A decisão foi confirmada pelo ministro das Relações Exteriores iraniano, Seyed Abbas Araghchi, que afirmou que a navegação está liberada durante o período restante da trégua.
Rota é vital para o petróleo mundial
O Estreito de Ormuz é uma das passagens marítimas mais importantes do mundo, responsável pelo transporte de cerca de 20% de todo o petróleo global. Qualquer instabilidade na região costuma impactar diretamente os preços internacionais de energia.

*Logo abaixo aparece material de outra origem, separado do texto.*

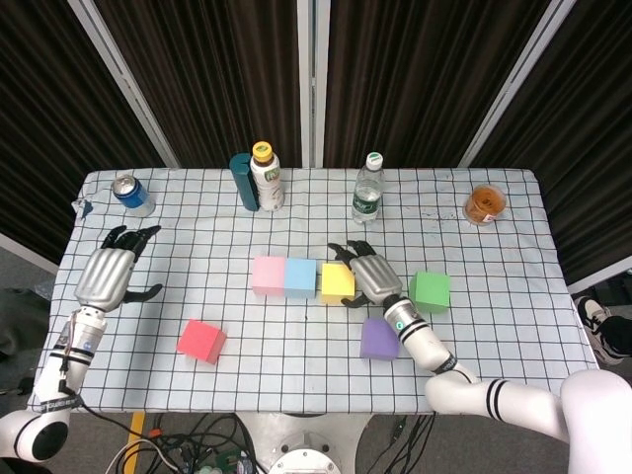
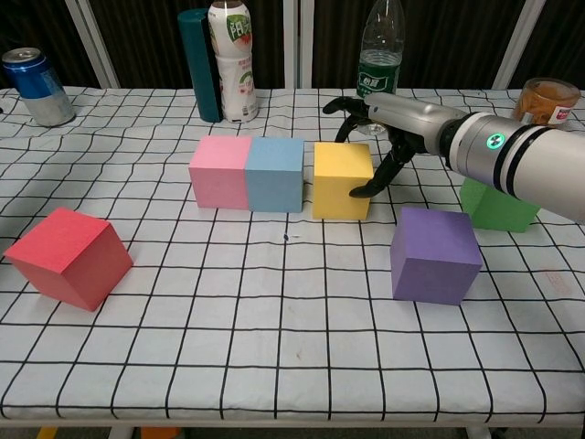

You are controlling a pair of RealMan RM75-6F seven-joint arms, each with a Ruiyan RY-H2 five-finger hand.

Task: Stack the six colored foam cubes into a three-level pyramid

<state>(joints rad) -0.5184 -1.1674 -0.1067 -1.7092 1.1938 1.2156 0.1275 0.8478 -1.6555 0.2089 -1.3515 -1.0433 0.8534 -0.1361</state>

Nos últimos dias, o risco de fechamento da rota vinha gerando preocupação em mercados globais, com reflexos no preço do petróleo e na economia internacional.
A reabertura está diretamente ligada ao cessar-fogo anunciado no Líbano, após semanas de confrontos entre Hezbollah e Israel.
O Irã vinha condicionando a normalização do tráfego marítimo ao fim das hostilidades na região. A trégua também faz parte de um entendimento mais amplo envolvendo os Estados Unidos.
O acordo prevê duração até a próxima terça-feira (21), período em que a passagem pelo estreito deve permanecer aberta.
Movimentação de navios já foi retomada
Mesmo diante de tensões recentes e de um bloqueio naval anunciado pelos Estados Unidos, embarcações iranianas continuam operando. Dados de monitoramento marítimo indicam que petroleiros já deixaram o Golfo Pérsico transportando milhões de barris de petróleo.
Analistas apontam que a eficácia do bloqueio americano ainda é incerta, especialmente diante da retomada do fluxo comercial na região.
Conflito deixou milhares de deslocados
O cessar-fogo no Líbano começou a valer na noite de quinta-feira, após cerca de 45 dias de confrontos. O conflito provocou o deslocamento de mais de 1 milhão de pessoas no país.
Com a trégua, moradores começaram a retornar para suas casas, enquanto a comunidade internacional tenta avançar em negociações para estabilizar a região.